Joe Armstrong, the creator of Erlang, introduces this powerful language in small steps, giving you a complete overview of Erlang and how to use it in common scenarios. You’ll start with sequential programming, move to parallel programming and handling errors in parallel programs, and learn to work confidently with distributed programming and the standard Erlang/Open Telecom Platform (OTP) framework.
By using Erlang, you’ll be surprised how easy it becomes to deal with parallel problems, and how much faster and more efficiently your programs run. This is because Erlang uses a set of parallel processes—not a sequential process, as found in most programming languages. You do not need any previous knowledge of functional or parallel programming. The chapters are filled with practical, real-world tutorial examples and insider tips and advice, and end with exercises for both beginners and advanced users.

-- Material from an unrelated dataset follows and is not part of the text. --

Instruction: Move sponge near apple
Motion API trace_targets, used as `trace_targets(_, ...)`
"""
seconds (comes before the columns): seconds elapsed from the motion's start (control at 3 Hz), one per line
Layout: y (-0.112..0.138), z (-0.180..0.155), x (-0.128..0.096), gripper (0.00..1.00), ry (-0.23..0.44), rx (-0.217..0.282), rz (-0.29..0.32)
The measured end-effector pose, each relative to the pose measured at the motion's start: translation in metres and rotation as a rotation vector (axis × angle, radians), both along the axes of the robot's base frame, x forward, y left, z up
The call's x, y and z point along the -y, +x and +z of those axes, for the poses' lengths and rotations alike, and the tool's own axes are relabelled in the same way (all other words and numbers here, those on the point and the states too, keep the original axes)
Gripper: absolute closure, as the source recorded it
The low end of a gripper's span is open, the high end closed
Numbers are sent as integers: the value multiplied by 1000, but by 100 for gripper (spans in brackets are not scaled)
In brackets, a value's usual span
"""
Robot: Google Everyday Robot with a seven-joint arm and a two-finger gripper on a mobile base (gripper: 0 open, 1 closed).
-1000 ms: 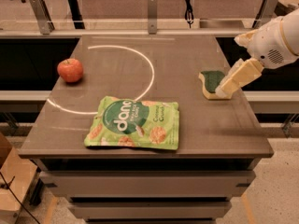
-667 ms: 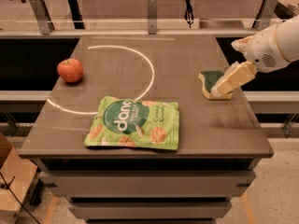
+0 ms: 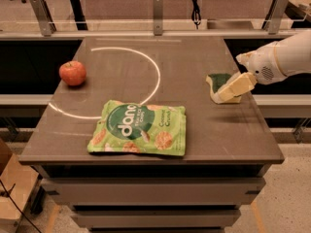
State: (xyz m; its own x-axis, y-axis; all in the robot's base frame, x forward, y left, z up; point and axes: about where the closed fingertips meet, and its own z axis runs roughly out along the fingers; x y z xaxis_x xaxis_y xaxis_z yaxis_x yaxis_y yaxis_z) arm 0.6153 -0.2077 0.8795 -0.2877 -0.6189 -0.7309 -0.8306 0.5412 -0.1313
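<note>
The sponge (image 3: 217, 81), dark green on top with a pale yellow body, lies near the table's right edge. My gripper (image 3: 236, 87) comes in from the right on a white arm and sits low over the sponge's right side, partly hiding it. The red apple (image 3: 73, 73) with an orange blush stands at the far left of the table, well apart from the sponge.
A large green snack bag (image 3: 140, 128) lies flat at the front middle, between the apple and the sponge. The dark table (image 3: 194, 52) bears a white curved line. A rail with metal posts (image 3: 157, 13) runs along the back.
The arm has shifted a little to the left and down, bringing the gripper closer over the sponge. The sponge, apple and bag have not moved.
</note>
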Motion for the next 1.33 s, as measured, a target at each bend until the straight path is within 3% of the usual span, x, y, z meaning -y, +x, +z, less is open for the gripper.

The second edition has been extensively rewritten. This version contains seven chapters covering the latest Erlang features: maps, type systems and dialyzers, WebSockets, programming idioms, and a new stand-alone execution environment. You will write programs that dynamically detect and correct errors, and which can be upgraded without stopping the system. There is also coverage of Rebar (the actual Erlang build system), and information on sharing and using Erlang projects on Github, illustrated with examples from Cowboy and Bitmask.
About The Author
Joe Armstrong is one of the creators of Erlang. He did Ph.D. in computer science from the Royal Institute of Technology in Stockholm, Sweden, and is an expert on building fault-tolerant systems. He has worked for over 35 years in the industry, as an entrepreneur, and as a researcher.